To Johnson's mind, any cop who would whine about the photo op's effect on morale is probably a slacker with a bad attitude— a "bum," in Philly cop parlance. "I've been against drugs longer than anyone in this department," he says. "If the police officers don't support me on this, then they've never supported me in the first place, and I don't really care."
Johnson's early history with the department was marked by the fine line that often runs between cops and criminals. One of his first postings, in 1965, at the tender age of 22, was in the elite Highway Patrol, a tactical unit that invaded high-crime areas with policing methods that were a civil libertarian's worst nightmare. Minorities were subjected to constant harassment on the streets. "Suspicious" black motorists were stopped and frisked. Bar patrons along West Philly's Columbia Avenue were routinely rousted and searched for guns and drugs.
Johnson had been with the department just a year. The previous summer, three days of race riots had raged on Columbia Avenue, leaving one dead, hundreds injured, dozens of white-owned shops burned to the ground, and the police department desperate to integrate its ranks. Johnson, a three-year Navy vet, had come home to Philadelphia to start a family with his new bride, Cynthia. (Their three grown sons are now all in law enforcement.) The fourth of five kids raised in West Oak Lane, Johnson was a prime prospect for the police academy.

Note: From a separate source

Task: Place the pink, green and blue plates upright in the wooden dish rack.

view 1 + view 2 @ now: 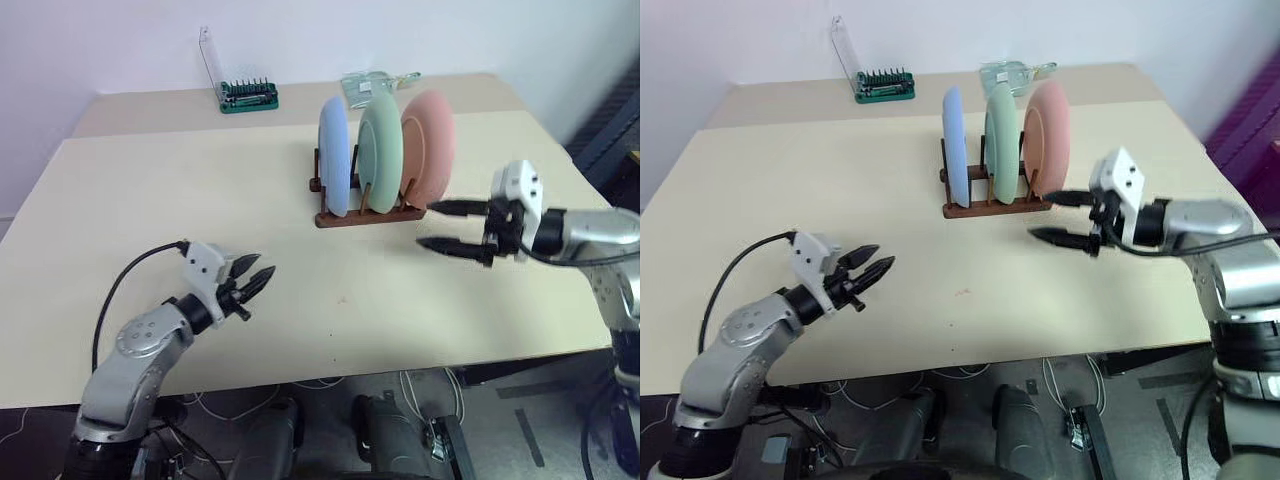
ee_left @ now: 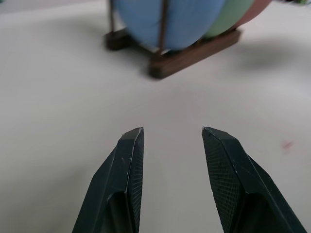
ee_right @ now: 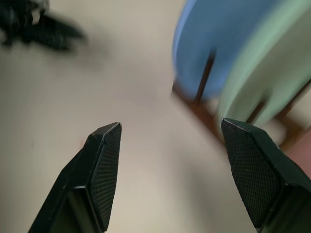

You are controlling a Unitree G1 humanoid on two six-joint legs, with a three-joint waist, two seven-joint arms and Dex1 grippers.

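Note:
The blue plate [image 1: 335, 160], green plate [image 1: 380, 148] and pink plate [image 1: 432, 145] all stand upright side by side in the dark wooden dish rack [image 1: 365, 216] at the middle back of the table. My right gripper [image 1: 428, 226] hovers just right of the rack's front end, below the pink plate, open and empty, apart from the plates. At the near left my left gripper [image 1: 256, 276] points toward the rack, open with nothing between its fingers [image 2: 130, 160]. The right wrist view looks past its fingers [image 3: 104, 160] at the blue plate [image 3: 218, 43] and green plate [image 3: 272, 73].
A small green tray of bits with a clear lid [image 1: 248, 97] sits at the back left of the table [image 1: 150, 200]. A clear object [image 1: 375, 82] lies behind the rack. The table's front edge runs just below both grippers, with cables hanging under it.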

Racism in the department was rampant. "They'd say at roll call, 'Be on the lookout for two niggers,'" Johnson remembers. "I would speak out, and eventually they would stop doing it around me. They would never beat anybody around me. But you'd go down the street and see Highway Patrol with people lined up, searching them. I fell right into it. I was doing it also, going out there to make arrests."
Though he played the loyal soldier, Johnson felt increasingly troubled. He turned inward and started attending his local Nation of Islam mosque. "A lot of what I heard, I was in tune with," he says. "It was about racism and police brutality."
After a talk with a sympathetic captain, Johnson got himself shifted to motorcycle duty downtown, away from the tactical work that disturbed him. But taking up with the black separatist Nation of Islam posed a new set of problems for the young cop. The Nation was notorious for recruiting in prisons, and many members were well-known felons. Johnson was probably the first black Muslim in the Philadelphia police department, and he learned quickly that blacks and whites alike were wary of him because of it.
Soon after his promotion to homicide detective, Johnson says, he came in to work one day "and they were having a meeting— about me. They didn't trust me. They didn't want to work with me. From then on, blacks didn't speak to me, whites didn't speak to me. Police didn't trust me because I was Muslim, and Muslims didn't trust me because I was a police officer."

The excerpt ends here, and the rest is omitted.